Today, as the global COVID-19 pandemic grinds on, the supply chains of nearly every industry in the world are stressed. Retail stores have empty shelves; automakers can’t get a sufficient supply of microchips; cargo ports are backlogged; the list goes on. The pharma supply chain is not immune to these stresses: even after the heroic efforts to get newly developed vaccines distributed to much of the world (and we hope this heroism will someday be recognized), sudden surges in infections create new demands for test kits, while hospitals deal with shortages of needed instruments, drug treatments, staffing and ICU capacity.

All these supply chain challenges are creating new emphasis on improved supply chain performance. With a bias toward the needs of pharma supply chains, and especially pharma cold chains, here is a list of top five factors for improved performance.

 

1. Visibility

The ability to look “down” the supply chain to see where holdups are occurring, or where supply and demand are out of balance, has been a long-sought goal of supply chain managers. Today’s digitized reporting systems are vastly superior to what was available in the past, but there continue to be shortcomings, especially where demand sensing and forecasting are concerned. A recent survey from Supply Chain Insights LLC, a consulting firm, found that 74% of the respondents from companies that were engaged in a digital transformation of their supply chains were looking for “driving better supply chain visibility” as a focus of their efforts. Cloud-based IT systems, combined with the dataloggers and sensors that can report status in near real time, are addressing these shortcomings, but there is a lot of work yet to do.

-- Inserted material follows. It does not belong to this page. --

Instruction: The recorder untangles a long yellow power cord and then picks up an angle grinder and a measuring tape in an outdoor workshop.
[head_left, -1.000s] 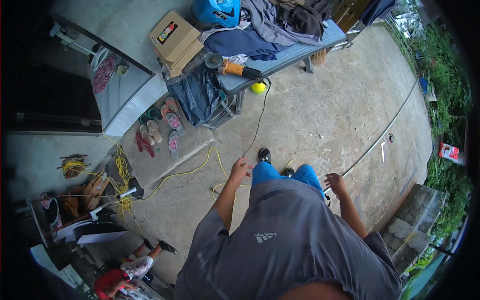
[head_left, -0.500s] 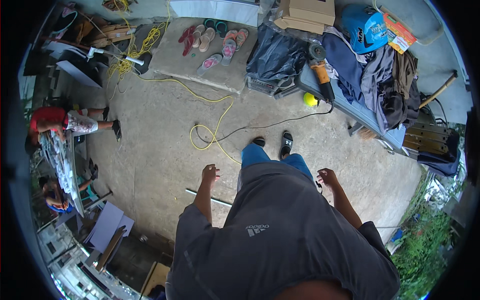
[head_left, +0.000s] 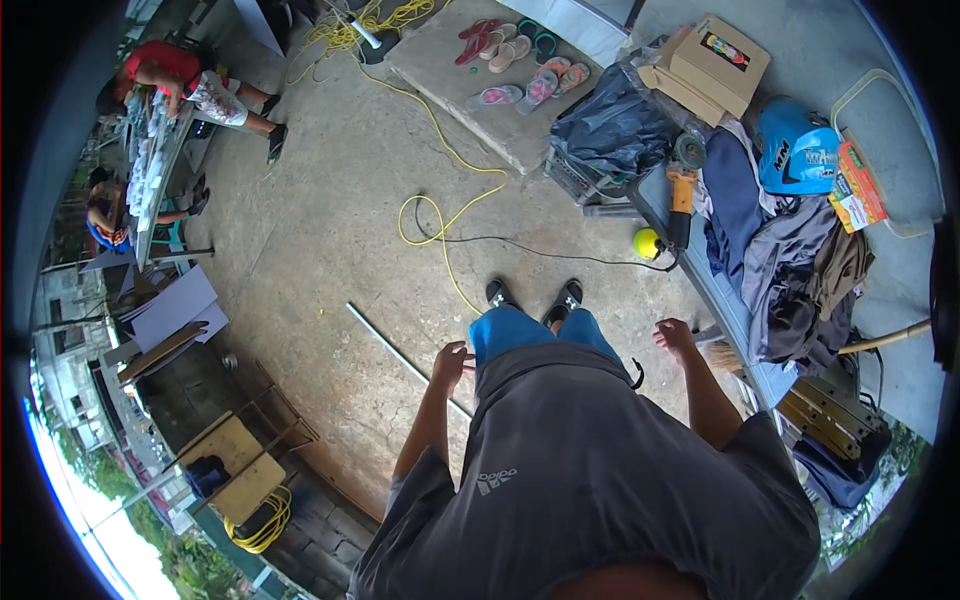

The new frontier in these efforts is to apply artificial intelligence and machine learning (AI/ML) to the data that broad-based visibility systems generate.

Nick Basta, Founder of Pharmaceutical Commerce

The expectation is that this business intelligence will be able to predict supply chain disruptions (the better to prepare for them) and to minimize inefficiencies such as overstocking, supply shortfalls or avoidable delivery delays. For the pharma cold chain specifically, the ability to combine transportation processes with other factors like weather, warehousing capacity or the real-time conditions in transportation modes (air, ground, ocean). Ultimately, better supply chain visibility will be a factor in overall financial performance of a pharma company—that is the concern of the C-suite. More immediately, better visibility will enable supply chain managers to sleep at night.

 

2. Condition Monitoring

Hand in hand with knowing where pharma products are, and where they are going, is the need to know their condition. For the pharma cold chain, obviously, the most important factor is temperature, but trends in the development of newer pharmaceutical products are calling for additional conditions: shock or vibration (which can damage sensitive biomolecules) and humidity are two of the growing concerns.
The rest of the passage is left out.